Economic Reconnaissance

Picture of  Chris Kuehl

Chris Kuehl

Managing Director • Armada

Thus far this year the US economy has managed to dodge the expected recession and there has been many a sigh of relief as the worst of the predictions have not come to pass. For those that have been paying attention to the collection of dismal scientists offering their assessments we should have stumbled into a recession (or at least a serious downturn) last year and certainly by the start of this year. Instead, there has been fairly steady growth of 2.3% in both the first and second quarters. Does the economy keep this up? Are we looking at a real escape or did we just delay the inevitable? There are three factors that will determine where we go from here and there are some concerns with all three. On the other hand, these issues have been around for the past year and have not succeeded in dragging the economy down. At least not yet.

The first and most obvious is the impact of higher interest rates. The whole idea behind hiking rates is to slow the economy. It has been accurately described as taking a baseball bat to the system as the logic is very simple. Starve business of capital by making money expensive. If companies can’t expand, they will not hire and will likely lay people off. Higher levels of unemployment mean people have less money to spend and that means that producers will not be able to hike prices. Wages don’t increase as there are fewer jobs. It is brutal but it stems the rise of inflation. The Federal Reserve has been driving rates up at a pace not seen in decades and it is starting to have the intended impact. Every measure of loan activity is down, banks are as cautious as they have been in years, whole sectors of construction activity have stalled. Inflation is starting to come down but has this been enough for the Fed to stop hiking? That is the raging debate right now with hawks insisting another rate or two is appropriate and doves suggesting that enough has been done. If there is consensus, it is that rates are close to where they will remain for the next several months and even quarters. Even the hawks are unwilling to go further than another quarter point or two.
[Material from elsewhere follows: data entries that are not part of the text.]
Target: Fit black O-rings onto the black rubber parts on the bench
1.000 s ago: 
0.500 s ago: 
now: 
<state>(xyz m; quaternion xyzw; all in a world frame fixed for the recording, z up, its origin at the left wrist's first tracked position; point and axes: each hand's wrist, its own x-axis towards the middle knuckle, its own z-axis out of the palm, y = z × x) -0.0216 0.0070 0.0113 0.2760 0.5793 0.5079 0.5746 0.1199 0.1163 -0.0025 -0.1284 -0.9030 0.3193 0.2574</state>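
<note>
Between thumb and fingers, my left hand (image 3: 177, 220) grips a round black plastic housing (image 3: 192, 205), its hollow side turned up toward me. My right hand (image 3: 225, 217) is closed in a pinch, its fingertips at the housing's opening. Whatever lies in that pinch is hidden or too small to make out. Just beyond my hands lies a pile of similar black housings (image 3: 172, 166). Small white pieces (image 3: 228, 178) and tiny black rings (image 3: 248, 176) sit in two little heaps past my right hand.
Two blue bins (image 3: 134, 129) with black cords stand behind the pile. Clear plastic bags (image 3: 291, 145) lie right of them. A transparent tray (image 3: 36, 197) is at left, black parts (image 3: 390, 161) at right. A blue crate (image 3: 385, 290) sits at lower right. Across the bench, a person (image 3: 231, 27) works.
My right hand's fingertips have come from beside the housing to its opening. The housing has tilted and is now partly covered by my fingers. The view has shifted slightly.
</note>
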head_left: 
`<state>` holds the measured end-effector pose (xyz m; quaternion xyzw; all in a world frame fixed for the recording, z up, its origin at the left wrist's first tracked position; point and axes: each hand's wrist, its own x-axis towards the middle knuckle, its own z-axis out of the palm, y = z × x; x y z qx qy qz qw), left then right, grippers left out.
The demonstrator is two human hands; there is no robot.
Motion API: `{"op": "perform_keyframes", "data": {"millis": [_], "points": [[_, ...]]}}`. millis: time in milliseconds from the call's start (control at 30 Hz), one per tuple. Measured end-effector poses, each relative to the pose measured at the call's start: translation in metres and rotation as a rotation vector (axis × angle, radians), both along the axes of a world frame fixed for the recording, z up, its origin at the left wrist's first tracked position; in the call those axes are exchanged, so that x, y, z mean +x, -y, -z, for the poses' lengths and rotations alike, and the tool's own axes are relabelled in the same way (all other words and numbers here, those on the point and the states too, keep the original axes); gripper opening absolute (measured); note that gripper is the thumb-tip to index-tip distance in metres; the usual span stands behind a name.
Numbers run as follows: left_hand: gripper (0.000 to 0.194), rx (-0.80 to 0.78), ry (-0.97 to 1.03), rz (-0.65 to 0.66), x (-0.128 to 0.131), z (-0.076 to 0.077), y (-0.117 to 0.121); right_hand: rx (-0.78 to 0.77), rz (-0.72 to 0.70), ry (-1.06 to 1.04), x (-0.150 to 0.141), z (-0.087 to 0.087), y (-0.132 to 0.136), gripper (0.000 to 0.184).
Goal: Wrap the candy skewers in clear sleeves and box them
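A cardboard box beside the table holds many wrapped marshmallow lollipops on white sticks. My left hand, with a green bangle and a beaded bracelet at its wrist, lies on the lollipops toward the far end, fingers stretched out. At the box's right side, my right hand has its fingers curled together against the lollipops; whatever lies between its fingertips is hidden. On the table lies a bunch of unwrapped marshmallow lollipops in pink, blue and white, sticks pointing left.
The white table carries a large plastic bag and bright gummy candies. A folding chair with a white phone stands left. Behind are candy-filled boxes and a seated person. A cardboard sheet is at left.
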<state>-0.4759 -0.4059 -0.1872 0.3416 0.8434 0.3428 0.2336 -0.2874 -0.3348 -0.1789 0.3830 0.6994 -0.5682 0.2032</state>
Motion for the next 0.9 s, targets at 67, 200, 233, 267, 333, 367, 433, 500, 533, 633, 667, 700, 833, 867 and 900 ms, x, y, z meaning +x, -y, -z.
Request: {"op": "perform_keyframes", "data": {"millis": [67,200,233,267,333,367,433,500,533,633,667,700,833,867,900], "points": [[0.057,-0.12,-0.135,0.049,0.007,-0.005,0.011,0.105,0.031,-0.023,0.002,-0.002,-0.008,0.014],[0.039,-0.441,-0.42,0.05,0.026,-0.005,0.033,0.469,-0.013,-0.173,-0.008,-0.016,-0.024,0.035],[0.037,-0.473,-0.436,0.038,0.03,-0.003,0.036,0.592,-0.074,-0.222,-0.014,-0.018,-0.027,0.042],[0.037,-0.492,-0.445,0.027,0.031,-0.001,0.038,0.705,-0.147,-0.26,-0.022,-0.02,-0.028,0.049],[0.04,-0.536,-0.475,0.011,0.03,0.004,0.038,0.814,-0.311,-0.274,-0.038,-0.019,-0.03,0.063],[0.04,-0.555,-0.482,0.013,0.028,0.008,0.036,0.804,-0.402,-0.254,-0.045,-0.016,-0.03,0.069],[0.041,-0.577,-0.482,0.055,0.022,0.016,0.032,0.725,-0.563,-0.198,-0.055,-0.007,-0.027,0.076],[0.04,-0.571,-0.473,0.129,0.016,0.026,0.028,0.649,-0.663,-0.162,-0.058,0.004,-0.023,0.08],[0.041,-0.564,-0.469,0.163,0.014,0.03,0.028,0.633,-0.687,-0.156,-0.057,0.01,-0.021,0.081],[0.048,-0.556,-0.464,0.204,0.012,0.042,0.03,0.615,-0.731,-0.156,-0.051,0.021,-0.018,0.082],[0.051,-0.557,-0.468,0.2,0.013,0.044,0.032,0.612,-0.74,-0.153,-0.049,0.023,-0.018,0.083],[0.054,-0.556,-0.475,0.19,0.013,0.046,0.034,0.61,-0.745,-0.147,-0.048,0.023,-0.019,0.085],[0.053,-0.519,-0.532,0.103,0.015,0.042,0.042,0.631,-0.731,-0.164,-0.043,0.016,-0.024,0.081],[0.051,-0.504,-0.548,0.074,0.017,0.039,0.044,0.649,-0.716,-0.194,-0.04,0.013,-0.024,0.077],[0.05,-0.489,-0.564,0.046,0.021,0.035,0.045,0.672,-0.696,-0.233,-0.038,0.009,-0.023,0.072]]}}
The second issue is employment. If the aim of the Fed is to slow the economy, the measure they usually rely on is employment. Once they see the jobless rate increase, they have some confidence that they have done enough but this time around the rate of unemployment has not budged. As long as there are plenty of jobs there is competition for workers and that generally means higher wages as business has to pay more to recruit new people and hang on to their existing staffs. The worker shortage has been acute for several years and it has been obvious that workers have the leverage right now. Unions have rarely been this active and successful. The reasons for the labor shortage are complex – everything from the retirement of the boomer generation to the impact of the pandemic, rise of the gig economy and the ability to work remotely. How long does this last? There are already signs of a shift. More and more businesses are demanding that people return to traditional work patterns. Wal-Mart just announced they were going back to lower starting wages. Companies are turning to technology and robotics at a very rapid pace to avoid having to deal with employees at all. The average number of applicants for a job has dramatically increased in just the last few months. If wages start to respond this will be good news for the employers but it also means there is less for consumers to work with.

The third factor is related to both of the above – consumer behavior. The US economy continues to be dependent on the consumer for 68% of its GDP. The consumer has been extremely resilient thus far and that is related to the labor situation. Even with wage inflation a third of people are living paycheck to paycheck and have been hit hard by inflation overall. The massive savings overhang that existed after the pandemic has largely dissipated and now the upper third of income earners have been feeling the pinch. If the stress on consumption continues to build there will be immediate shifts in the economy. It has already been noted when it comes to discretionary items and “little luxuries”. The spending by consumers has been keeping the economy afloat and we are starting to enter the critical holiday spending season. A slip in Q4 numbers would be deeply worrisome as regards the expectations for 2024.